**PROBLEM REQUIREMENTS**
Each line below with the string "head" should be copied.
_ _ _
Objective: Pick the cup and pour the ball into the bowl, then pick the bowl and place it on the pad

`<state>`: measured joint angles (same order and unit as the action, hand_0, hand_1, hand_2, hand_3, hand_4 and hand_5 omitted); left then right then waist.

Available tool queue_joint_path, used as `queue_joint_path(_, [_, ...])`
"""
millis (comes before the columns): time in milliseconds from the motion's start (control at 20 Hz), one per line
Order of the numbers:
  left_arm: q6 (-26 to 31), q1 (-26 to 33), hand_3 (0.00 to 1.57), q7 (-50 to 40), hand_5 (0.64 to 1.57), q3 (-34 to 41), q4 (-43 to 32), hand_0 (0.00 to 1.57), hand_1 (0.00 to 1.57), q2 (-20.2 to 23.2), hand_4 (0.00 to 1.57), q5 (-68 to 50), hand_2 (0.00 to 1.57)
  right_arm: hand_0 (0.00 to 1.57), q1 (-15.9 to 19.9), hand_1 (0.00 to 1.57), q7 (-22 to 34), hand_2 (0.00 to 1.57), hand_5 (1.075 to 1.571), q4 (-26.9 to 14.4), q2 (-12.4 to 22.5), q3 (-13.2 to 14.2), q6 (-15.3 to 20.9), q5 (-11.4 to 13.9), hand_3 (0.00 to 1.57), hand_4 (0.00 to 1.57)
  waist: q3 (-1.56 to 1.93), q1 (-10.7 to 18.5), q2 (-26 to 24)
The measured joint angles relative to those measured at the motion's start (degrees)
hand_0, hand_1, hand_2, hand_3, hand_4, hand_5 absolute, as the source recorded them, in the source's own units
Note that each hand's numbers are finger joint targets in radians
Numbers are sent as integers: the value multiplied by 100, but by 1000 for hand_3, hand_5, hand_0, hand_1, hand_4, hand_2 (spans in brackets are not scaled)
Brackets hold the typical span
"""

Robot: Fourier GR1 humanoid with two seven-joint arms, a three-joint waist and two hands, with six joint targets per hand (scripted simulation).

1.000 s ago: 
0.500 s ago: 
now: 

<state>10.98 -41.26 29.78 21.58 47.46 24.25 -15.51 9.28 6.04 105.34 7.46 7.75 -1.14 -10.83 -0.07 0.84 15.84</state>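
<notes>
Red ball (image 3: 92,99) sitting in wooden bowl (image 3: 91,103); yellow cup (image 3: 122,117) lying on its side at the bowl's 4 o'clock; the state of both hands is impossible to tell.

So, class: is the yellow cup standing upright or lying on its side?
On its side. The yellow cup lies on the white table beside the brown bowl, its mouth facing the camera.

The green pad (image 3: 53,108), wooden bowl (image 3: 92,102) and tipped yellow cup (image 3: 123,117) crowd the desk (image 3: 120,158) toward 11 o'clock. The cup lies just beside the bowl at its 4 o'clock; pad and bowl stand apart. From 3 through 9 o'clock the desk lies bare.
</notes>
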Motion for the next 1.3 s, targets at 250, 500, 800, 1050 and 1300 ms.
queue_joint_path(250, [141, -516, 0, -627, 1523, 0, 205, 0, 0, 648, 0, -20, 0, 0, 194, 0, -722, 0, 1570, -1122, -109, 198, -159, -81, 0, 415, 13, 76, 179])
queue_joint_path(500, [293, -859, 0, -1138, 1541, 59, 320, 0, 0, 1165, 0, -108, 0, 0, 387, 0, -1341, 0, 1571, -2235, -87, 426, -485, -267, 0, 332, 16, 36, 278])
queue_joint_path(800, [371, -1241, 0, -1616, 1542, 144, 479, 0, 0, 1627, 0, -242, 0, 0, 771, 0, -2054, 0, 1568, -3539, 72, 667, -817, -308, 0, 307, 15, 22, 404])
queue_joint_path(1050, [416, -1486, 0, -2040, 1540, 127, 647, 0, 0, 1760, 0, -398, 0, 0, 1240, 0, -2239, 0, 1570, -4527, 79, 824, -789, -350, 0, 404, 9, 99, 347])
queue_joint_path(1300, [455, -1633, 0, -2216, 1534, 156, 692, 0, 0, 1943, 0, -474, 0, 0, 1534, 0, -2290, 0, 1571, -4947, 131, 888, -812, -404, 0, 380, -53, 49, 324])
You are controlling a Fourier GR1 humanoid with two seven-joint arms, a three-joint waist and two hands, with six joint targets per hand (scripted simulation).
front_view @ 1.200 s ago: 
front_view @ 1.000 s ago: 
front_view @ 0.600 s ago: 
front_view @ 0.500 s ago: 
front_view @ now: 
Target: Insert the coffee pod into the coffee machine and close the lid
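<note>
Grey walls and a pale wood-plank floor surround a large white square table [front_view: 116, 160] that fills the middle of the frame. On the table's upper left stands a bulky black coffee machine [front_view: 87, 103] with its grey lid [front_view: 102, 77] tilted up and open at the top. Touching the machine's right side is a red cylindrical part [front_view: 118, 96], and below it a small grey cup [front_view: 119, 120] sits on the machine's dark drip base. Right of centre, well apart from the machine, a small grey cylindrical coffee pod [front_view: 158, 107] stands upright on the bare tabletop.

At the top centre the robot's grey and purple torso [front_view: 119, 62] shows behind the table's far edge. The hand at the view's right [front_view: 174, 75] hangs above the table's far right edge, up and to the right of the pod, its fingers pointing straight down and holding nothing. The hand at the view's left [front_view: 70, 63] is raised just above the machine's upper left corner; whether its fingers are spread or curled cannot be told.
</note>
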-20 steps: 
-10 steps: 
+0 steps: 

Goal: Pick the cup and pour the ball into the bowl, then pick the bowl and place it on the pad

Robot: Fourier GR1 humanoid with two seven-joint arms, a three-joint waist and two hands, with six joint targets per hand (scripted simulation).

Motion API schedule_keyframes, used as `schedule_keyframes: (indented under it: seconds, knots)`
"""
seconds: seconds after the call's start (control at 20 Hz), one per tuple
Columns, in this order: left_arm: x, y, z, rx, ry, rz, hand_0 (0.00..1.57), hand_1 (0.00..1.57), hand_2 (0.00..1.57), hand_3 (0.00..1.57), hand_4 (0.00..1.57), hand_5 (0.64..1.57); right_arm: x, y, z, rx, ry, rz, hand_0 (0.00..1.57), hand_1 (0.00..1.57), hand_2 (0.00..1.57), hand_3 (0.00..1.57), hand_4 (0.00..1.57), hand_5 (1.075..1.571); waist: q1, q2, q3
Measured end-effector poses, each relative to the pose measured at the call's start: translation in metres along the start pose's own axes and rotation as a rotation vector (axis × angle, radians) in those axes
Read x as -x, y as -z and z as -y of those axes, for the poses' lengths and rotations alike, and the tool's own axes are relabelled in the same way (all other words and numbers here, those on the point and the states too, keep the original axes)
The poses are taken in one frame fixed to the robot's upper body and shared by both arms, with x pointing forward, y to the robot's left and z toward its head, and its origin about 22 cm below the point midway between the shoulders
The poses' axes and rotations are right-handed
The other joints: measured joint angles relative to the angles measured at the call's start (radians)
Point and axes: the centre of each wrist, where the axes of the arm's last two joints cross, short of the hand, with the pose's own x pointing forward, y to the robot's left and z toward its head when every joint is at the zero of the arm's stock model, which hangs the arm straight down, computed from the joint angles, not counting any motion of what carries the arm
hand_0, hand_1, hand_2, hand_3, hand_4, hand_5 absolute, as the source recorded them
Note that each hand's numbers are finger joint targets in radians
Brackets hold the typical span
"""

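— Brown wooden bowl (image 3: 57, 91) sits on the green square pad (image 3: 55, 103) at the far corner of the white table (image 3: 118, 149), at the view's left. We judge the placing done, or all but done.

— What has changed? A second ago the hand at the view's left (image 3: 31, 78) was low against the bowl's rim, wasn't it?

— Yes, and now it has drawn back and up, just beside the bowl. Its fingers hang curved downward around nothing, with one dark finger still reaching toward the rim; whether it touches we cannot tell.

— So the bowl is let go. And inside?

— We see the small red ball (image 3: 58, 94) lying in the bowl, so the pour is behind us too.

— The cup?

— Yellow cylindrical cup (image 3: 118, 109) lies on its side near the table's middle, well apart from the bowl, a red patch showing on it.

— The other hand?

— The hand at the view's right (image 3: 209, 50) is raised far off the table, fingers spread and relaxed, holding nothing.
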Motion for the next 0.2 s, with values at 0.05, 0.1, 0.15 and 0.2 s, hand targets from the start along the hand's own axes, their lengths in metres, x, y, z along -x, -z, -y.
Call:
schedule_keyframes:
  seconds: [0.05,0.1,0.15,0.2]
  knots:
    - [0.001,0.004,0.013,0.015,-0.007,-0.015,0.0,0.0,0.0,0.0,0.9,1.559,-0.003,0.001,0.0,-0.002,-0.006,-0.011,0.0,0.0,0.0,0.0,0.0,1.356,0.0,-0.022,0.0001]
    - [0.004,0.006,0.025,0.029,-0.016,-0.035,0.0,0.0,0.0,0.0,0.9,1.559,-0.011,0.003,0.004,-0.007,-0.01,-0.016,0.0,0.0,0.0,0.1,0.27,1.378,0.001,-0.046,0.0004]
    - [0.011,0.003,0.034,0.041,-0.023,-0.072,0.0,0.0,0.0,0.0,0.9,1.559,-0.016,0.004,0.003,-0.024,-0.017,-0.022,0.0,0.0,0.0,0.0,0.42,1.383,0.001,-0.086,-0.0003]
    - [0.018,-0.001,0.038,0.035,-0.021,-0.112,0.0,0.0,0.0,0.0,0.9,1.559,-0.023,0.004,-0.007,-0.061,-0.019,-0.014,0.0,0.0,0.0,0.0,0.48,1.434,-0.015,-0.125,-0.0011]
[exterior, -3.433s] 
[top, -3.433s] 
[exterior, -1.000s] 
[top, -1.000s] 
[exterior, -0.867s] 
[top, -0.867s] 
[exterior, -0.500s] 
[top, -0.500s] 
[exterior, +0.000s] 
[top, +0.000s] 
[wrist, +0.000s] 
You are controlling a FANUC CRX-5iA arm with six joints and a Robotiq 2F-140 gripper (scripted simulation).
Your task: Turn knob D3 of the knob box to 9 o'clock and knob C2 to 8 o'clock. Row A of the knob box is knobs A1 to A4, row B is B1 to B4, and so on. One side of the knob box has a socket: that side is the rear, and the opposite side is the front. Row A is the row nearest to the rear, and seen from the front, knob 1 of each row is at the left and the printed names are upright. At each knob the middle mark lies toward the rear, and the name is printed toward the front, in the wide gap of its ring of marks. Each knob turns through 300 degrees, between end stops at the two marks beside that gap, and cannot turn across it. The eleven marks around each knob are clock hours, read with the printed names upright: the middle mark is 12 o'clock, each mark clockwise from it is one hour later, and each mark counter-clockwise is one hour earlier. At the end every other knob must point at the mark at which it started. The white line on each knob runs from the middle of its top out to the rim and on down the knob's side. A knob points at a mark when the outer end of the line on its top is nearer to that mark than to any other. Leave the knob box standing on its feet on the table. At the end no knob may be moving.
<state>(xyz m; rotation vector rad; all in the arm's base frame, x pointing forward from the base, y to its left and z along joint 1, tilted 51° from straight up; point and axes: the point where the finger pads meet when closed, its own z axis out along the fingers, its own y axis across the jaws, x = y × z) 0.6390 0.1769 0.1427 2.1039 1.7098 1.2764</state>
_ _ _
**ANSWER SPACE**
The poses are taken in one frame fixed to the robot's upper body and shared by both arms, with x pointing forward, y to the robot's left and z toward its head, and its origin about 22 cm below the point midway between the shoulders
Point and axes: the centre of each wrist, where the axes of the arm's last two joints cross, short of the hand, with the pose's own x pointing forward, y to the robot's left and z toward its head when every joint is at the zero of the arm's stock model, which hangs the arm straight down, computed from the joint angles, not counting any motion of what carries the arm

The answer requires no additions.